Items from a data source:

◆ ◆ ◆

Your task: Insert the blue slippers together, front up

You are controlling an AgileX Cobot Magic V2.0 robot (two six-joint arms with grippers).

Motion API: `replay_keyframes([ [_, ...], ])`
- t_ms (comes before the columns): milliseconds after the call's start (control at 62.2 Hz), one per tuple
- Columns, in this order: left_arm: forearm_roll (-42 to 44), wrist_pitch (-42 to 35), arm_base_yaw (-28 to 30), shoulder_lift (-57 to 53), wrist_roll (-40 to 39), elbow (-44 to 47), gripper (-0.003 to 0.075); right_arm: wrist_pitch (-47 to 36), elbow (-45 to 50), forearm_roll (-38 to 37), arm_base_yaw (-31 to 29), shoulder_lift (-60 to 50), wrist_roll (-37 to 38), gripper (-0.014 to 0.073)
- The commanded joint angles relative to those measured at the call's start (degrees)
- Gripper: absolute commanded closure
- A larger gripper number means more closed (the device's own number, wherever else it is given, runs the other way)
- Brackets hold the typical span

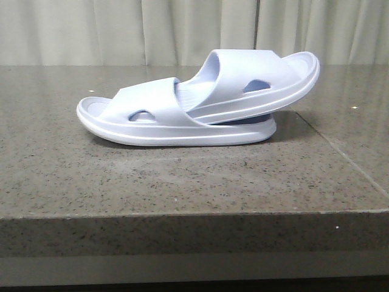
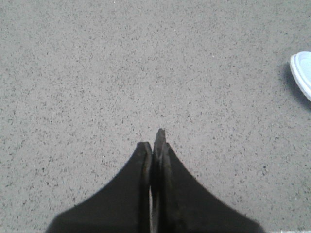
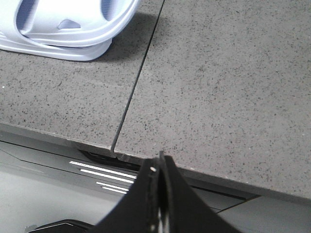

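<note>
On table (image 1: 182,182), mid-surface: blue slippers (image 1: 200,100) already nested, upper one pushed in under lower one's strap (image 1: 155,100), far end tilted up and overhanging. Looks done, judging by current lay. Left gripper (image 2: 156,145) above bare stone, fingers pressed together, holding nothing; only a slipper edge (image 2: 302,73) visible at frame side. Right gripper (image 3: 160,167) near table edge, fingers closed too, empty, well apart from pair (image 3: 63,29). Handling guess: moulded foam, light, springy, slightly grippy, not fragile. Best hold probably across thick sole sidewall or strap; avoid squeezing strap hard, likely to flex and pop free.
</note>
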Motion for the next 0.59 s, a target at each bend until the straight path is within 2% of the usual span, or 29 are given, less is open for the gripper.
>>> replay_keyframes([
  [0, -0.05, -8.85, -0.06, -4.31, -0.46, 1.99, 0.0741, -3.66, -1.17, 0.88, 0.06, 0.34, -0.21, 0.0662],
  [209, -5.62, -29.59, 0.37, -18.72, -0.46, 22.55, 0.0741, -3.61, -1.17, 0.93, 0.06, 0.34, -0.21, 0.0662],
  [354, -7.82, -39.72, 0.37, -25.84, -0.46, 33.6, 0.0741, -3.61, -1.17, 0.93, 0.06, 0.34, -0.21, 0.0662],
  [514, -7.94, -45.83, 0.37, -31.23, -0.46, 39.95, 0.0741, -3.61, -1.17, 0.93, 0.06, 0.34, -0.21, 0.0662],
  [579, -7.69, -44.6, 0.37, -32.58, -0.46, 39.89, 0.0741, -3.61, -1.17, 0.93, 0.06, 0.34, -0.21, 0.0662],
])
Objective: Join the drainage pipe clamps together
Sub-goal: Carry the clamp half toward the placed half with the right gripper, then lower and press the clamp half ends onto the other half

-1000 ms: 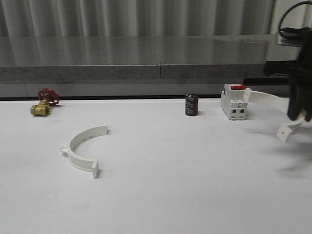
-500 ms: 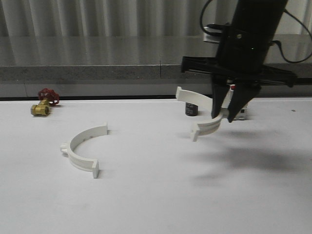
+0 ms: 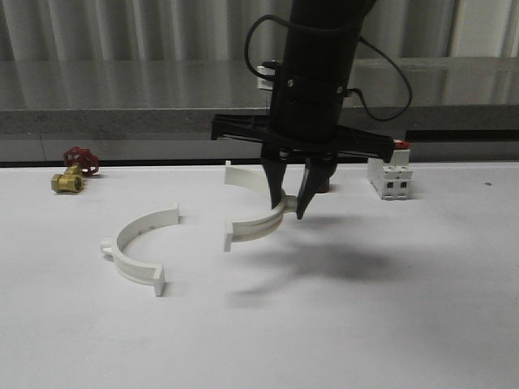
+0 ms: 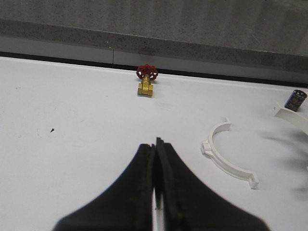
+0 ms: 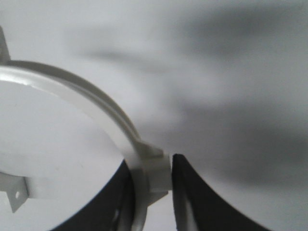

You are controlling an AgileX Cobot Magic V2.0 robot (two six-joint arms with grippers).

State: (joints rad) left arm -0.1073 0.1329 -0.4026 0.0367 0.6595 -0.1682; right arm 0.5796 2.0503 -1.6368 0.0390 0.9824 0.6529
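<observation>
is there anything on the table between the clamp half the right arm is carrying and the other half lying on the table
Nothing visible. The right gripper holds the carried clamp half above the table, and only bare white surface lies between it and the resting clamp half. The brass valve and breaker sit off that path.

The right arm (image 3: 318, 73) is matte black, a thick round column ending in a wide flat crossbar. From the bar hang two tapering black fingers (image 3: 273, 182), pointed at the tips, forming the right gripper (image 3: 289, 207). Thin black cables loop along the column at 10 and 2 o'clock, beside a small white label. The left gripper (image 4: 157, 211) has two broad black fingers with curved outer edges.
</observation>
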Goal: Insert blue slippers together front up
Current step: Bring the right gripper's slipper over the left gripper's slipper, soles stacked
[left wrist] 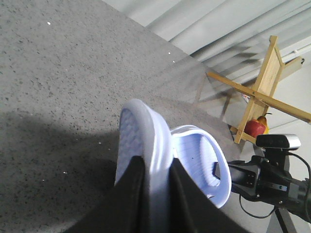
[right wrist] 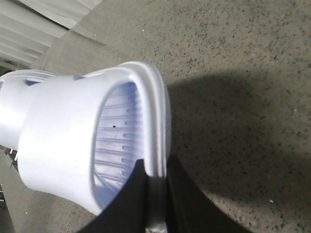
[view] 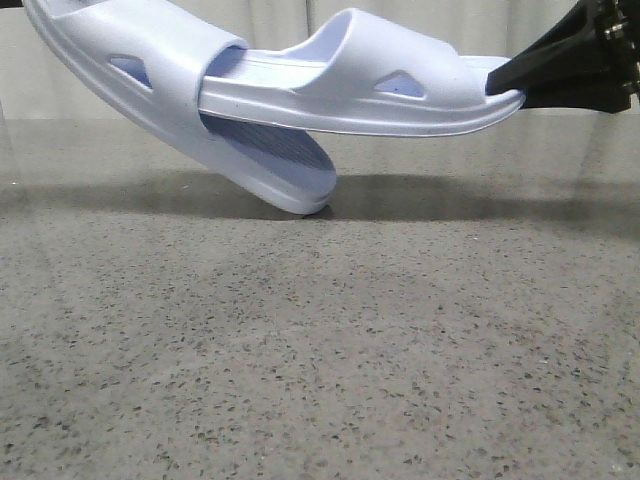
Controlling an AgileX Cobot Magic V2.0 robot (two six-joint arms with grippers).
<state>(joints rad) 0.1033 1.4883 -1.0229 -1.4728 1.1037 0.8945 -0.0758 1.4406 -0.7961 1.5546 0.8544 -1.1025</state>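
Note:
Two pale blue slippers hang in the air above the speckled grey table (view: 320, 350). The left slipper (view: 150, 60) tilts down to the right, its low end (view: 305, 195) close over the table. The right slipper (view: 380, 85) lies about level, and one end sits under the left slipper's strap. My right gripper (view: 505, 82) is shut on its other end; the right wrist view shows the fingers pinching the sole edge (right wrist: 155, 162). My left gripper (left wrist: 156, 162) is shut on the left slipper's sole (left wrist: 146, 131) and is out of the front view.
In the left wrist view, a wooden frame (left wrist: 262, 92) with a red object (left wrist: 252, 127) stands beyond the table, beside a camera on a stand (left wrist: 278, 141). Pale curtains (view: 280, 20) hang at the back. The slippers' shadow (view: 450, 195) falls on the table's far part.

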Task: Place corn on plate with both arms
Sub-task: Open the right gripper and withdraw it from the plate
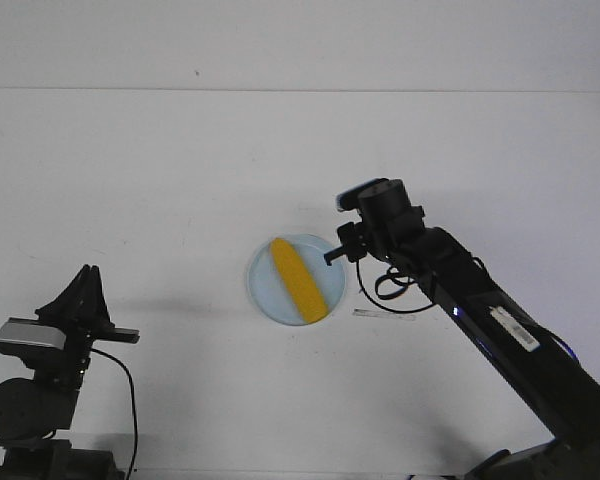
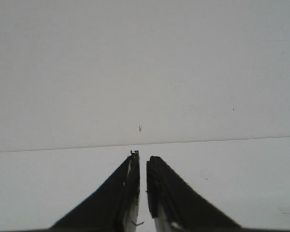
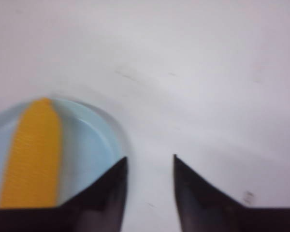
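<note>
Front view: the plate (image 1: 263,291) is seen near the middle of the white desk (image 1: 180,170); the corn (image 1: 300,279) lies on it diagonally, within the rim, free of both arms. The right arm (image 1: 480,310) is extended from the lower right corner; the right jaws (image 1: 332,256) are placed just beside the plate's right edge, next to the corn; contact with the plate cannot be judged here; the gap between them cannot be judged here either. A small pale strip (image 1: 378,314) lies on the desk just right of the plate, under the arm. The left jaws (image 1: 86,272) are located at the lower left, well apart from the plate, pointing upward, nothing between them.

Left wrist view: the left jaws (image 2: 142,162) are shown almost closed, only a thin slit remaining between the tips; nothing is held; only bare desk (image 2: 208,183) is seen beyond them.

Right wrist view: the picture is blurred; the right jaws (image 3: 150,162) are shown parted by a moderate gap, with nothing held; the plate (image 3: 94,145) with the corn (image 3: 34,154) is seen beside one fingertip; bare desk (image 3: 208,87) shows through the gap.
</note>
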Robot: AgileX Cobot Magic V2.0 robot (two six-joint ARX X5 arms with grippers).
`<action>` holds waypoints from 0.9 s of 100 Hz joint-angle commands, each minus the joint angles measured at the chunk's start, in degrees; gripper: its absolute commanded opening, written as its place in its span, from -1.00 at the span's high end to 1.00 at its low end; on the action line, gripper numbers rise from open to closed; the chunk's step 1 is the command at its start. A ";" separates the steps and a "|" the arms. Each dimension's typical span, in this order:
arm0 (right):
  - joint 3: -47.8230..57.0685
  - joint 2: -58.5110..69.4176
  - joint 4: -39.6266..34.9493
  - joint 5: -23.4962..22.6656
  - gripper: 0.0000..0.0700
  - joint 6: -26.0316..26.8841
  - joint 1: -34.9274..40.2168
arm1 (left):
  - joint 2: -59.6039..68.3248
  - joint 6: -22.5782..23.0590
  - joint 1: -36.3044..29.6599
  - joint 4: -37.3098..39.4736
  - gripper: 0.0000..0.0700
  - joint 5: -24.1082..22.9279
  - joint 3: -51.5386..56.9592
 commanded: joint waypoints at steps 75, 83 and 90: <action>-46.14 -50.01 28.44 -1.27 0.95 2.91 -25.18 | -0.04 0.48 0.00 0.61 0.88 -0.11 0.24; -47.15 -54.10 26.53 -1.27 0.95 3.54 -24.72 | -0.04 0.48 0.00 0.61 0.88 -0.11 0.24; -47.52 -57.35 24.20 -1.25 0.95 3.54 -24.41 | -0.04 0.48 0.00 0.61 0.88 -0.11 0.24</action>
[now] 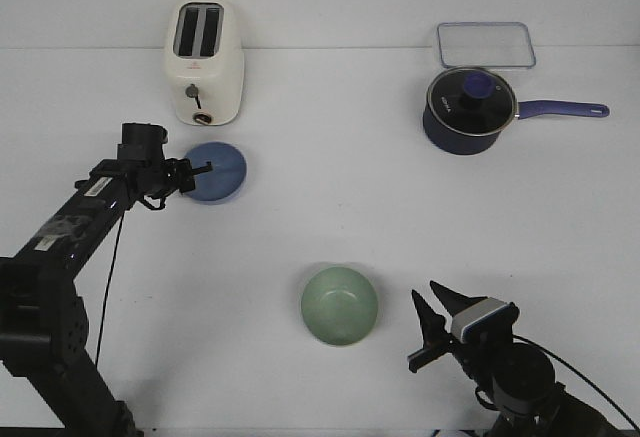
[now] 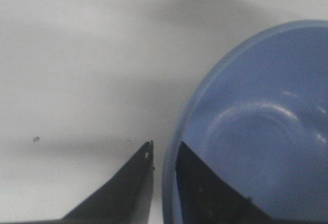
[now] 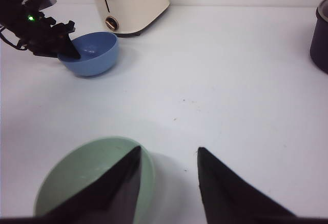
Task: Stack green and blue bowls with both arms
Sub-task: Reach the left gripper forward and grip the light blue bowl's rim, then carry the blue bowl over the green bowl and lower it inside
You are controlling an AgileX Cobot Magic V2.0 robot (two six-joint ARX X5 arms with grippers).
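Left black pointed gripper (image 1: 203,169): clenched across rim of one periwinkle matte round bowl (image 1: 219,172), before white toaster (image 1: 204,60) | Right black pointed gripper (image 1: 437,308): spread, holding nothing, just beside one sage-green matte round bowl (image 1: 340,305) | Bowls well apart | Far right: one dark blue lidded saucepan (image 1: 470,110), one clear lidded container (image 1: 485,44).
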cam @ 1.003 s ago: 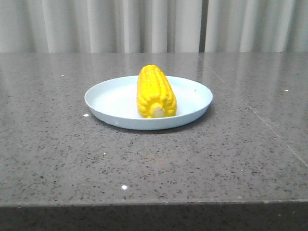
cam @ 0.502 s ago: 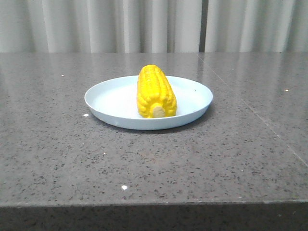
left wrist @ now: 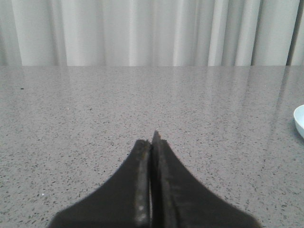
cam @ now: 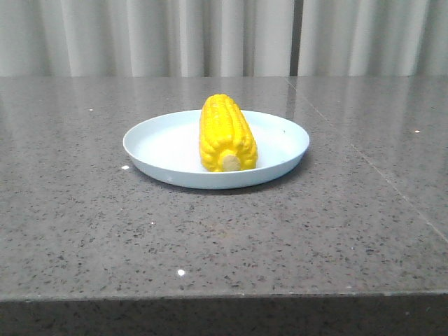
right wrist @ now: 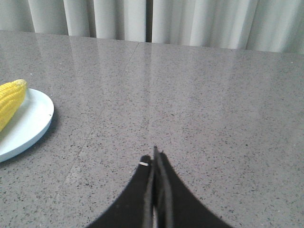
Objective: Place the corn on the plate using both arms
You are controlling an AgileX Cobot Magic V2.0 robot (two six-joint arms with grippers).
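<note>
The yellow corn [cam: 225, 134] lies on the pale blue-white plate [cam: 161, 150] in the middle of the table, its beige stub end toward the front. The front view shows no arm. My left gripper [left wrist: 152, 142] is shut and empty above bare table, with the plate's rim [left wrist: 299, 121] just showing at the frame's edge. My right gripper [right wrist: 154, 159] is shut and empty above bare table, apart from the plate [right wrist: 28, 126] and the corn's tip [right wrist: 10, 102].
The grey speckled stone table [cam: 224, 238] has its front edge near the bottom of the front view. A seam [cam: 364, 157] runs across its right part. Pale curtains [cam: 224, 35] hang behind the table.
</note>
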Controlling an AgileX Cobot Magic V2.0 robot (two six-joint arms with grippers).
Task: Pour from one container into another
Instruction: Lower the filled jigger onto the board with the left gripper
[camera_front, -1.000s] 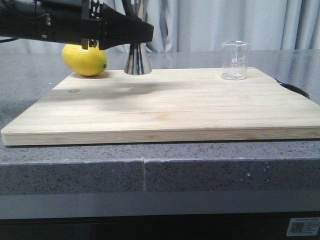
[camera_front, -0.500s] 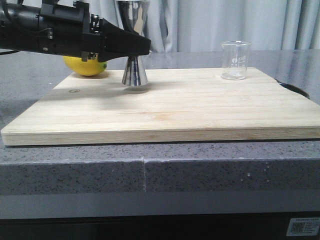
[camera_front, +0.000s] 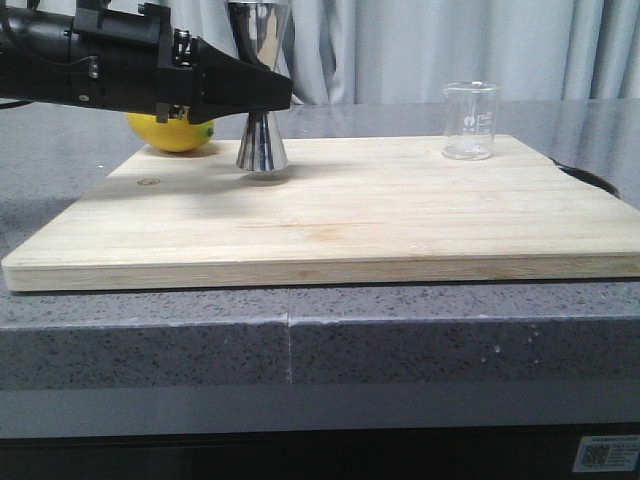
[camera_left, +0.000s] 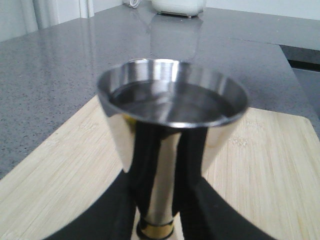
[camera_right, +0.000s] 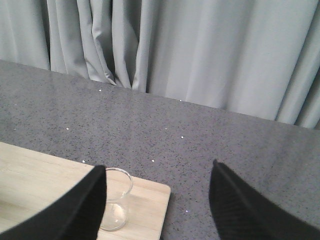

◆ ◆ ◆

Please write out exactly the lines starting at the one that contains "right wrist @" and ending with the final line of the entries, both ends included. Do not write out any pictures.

right wrist @ now: 
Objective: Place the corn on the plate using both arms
You are controlling an AgileX Cobot Magic V2.0 robot (two six-joint arms with grippers).
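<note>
The yellow corn [cam: 225, 134] lies on the pale blue-white plate [cam: 161, 150] in the middle of the table, its beige stub end toward the front. The front view shows no arm. My left gripper [left wrist: 152, 142] is shut and empty above bare table, with the plate's rim [left wrist: 299, 121] just showing at the frame's edge. My right gripper [right wrist: 154, 159] is shut and empty above bare table, apart from the plate [right wrist: 28, 126] and the corn's tip [right wrist: 10, 102].
The grey speckled stone table [cam: 224, 238] has its front edge near the bottom of the front view. A seam [cam: 364, 157] runs across its right part. Pale curtains [cam: 224, 35] hang behind the table.
</note>
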Controlling an AgileX Cobot Magic V2.0 robot (two six-joint arms with grippers).
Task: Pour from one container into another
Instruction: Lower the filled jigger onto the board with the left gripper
[camera_front, -1.000s] 
[camera_front, -0.500s] 
[camera_front, +0.000s] 
[camera_left, +0.000s] 
[camera_right, +0.000s] 

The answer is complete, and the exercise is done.